- THE TASK:
Return, word for word, only the lines of the data below that lie between the line with "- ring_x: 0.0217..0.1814" and the line with "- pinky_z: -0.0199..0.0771", those two lines included.

· · · · ·

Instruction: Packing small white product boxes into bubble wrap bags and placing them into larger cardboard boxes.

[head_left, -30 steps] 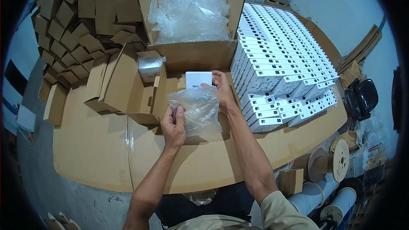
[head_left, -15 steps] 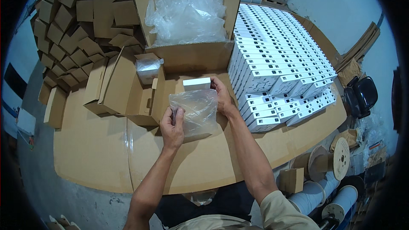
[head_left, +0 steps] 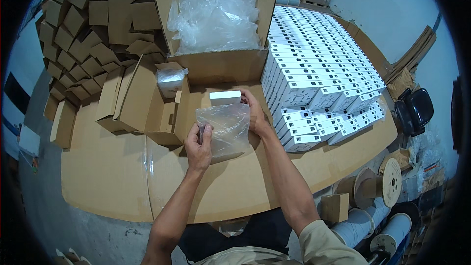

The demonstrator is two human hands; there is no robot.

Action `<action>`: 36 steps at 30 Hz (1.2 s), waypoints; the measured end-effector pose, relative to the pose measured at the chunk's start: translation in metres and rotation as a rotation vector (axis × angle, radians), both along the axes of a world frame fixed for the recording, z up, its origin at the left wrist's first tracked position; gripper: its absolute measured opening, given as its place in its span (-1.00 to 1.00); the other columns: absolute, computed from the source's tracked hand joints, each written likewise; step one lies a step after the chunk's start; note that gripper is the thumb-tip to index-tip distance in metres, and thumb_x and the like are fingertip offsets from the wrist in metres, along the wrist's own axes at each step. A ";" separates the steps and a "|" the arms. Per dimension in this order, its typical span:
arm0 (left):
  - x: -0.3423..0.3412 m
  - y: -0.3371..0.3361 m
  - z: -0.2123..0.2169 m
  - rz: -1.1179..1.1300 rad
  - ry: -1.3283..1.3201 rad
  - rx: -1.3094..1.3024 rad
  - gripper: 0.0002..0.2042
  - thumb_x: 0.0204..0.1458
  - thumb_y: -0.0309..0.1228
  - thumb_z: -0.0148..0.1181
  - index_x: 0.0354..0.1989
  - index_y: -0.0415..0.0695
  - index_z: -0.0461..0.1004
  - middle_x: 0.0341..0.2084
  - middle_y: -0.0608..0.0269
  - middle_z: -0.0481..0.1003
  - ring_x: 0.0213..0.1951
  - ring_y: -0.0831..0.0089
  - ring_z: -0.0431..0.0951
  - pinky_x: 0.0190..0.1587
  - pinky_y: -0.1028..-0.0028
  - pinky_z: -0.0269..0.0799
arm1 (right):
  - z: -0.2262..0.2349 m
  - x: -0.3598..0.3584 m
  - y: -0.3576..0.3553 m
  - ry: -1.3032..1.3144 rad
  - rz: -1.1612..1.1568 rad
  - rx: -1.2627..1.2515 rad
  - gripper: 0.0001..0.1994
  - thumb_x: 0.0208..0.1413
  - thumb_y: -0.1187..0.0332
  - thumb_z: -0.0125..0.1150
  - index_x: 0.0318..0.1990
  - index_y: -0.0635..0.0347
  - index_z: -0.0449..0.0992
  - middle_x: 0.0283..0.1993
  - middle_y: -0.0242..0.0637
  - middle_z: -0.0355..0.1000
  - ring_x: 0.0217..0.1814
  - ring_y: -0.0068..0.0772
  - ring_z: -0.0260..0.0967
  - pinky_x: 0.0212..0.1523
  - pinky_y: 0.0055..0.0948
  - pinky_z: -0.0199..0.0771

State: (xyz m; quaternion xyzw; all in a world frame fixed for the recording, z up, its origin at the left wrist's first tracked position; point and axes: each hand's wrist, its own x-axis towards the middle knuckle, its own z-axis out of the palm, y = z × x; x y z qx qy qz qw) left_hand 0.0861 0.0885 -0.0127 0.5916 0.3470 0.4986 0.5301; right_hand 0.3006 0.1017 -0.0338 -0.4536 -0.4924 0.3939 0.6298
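Between thumb and fingers, my left hand [head_left: 198, 146] pinches the left edge of a clear plastic bag [head_left: 226, 128]. My right hand [head_left: 254, 112] is closed round the right end of a small white box [head_left: 224, 98], its fingertips partly hidden behind it. The box stands just beyond the bag's upper edge, its lower part behind or inside the film; I cannot tell which. The bag's right edge lies against my right hand. Left of my hands is an open cardboard carton [head_left: 167, 123] with one white box wrapped in plastic [head_left: 170, 81] at its far end.
Behind my hands a large open carton [head_left: 221, 64] holds a heap of clear bags [head_left: 216, 19]. Stacked white boxes [head_left: 314, 78] fill the table's right side. Empty brown cartons [head_left: 88, 44] pile up at far left. Cable spools [head_left: 392, 181] and a black chair [head_left: 414, 110] stand at right.
The white box sits very slightly lower, nearer the bag's upper edge. Both hands keep nearly the same place and grip.
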 end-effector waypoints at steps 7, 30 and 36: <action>0.002 0.002 0.000 0.004 -0.001 -0.006 -0.79 0.32 -0.31 0.10 -0.32 -0.18 0.42 -0.52 0.51 0.30 -0.45 0.71 0.23 -0.40 0.62 0.17 | -0.033 -0.010 -0.028 0.124 -0.250 0.157 -0.46 0.11 0.56 0.25 0.27 0.31 0.26 0.15 -0.15 0.39 0.17 -0.31 0.37 0.24 -0.41 0.35; 0.001 0.009 -0.011 -0.056 -0.016 -0.079 -0.80 0.27 -0.31 0.19 -0.09 -0.18 0.51 -0.36 0.42 0.51 -0.36 0.68 0.44 -0.31 0.64 0.36 | 0.004 -0.051 -0.061 -0.059 -0.432 -0.089 -0.69 0.42 0.19 0.05 -0.31 0.23 0.48 -0.44 -0.50 0.37 -0.41 -0.75 0.23 -0.41 -0.61 0.26; 0.003 0.002 0.000 -0.160 -0.023 -0.147 -0.74 0.12 -0.42 0.37 -0.05 -0.21 0.51 -0.28 0.32 0.56 -0.26 0.60 0.55 -0.20 0.55 0.49 | 0.008 -0.046 -0.062 -0.014 -0.323 -0.029 -0.80 0.35 0.29 0.17 -0.11 0.26 0.57 -0.37 -0.55 0.45 -0.38 -0.76 0.28 -0.38 -0.62 0.31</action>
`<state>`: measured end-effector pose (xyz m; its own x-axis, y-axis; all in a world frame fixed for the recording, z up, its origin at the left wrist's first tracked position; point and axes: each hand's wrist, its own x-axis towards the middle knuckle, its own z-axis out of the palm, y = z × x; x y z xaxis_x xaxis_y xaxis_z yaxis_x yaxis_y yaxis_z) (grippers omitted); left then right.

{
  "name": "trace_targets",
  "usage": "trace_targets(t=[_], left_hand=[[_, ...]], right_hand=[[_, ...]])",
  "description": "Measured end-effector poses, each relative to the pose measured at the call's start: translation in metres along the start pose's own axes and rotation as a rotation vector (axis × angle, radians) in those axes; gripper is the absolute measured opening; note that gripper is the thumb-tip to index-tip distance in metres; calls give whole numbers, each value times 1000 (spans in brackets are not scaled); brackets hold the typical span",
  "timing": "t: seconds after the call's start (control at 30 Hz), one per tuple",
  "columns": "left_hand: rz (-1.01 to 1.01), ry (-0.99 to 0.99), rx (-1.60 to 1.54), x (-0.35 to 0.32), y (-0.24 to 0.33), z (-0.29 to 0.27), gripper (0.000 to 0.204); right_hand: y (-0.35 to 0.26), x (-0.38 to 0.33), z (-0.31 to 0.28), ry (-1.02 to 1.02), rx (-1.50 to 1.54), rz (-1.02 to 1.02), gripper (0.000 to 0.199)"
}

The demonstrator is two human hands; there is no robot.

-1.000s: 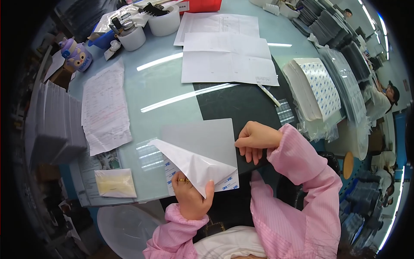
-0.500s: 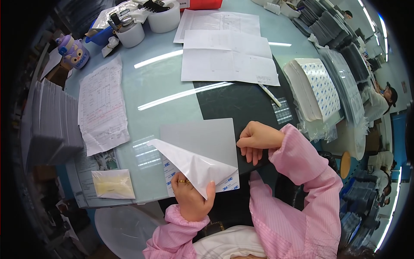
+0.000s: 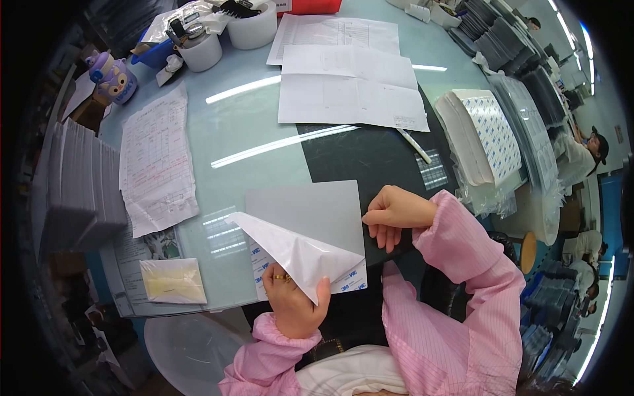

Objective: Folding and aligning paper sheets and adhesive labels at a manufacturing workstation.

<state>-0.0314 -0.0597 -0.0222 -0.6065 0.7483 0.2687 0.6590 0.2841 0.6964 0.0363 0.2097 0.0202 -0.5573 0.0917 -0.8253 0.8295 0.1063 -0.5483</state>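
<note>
Grey sheet (image 3: 304, 204) lies at the near edge of the table (image 3: 257, 135), its right part over the black mat (image 3: 366, 158). Roughly square, no clear long axis. White flap (image 3: 290, 247) is folded back across its near half; the flap's long far edge slants from far left to near right. Blue-printed backing shows along the near side, either side of the flap's tip.

Left hand (image 3: 295, 307): at the near-left, thumb pressed on top of the flap near its tip, fingers tucked under. Gripping the flap.

Right hand (image 3: 401, 214): just beside the sheet's right edge, fingers curled, thumb and index close together. Can't tell if they pinch that edge or only rest by it.

Key relation: flap runs left of the right fingers and nearer the body; its right corner sits just near of them. Left hand is nearer, already on it.

Hidden: left fingertips, under the flap; right fingertips, curled under the palm. Can't make out whether the grey face is sticky. White tubs (image 3: 252, 30) cut off at the far side.
</note>
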Motion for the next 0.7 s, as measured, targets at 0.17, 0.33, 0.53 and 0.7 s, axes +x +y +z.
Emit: trace_targets(t=[0.17,0.33,0.53,0.7], left_hand=[[-1,5,8,0,3,-1,37],[0,9,10,0,2,-1,38],[-2,4,14,-1,2,-1,38],[10,-3,14,-1,1,-1,38]], right_hand=[[-1,-1,1,-3,-5,-17,28],[-3,1,2,10,-16,-9,28],[0,1,1,-2,18,-25,29],[-2,1,3,22,-7,-15,30]])
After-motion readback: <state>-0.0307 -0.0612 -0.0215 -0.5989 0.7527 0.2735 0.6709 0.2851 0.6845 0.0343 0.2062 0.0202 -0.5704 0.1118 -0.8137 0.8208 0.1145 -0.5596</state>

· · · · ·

- EXERCISE ANSWER:
  - ring_x: 0.0217..0.1814
  - ring_y: -0.0068..0.0772
  - ring_z: -0.0260..0.0967
  - pinky_x: 0.0212..0.1523
  - pinky_y: 0.0055..0.0948
  - pinky_z: -0.0199..0.0771

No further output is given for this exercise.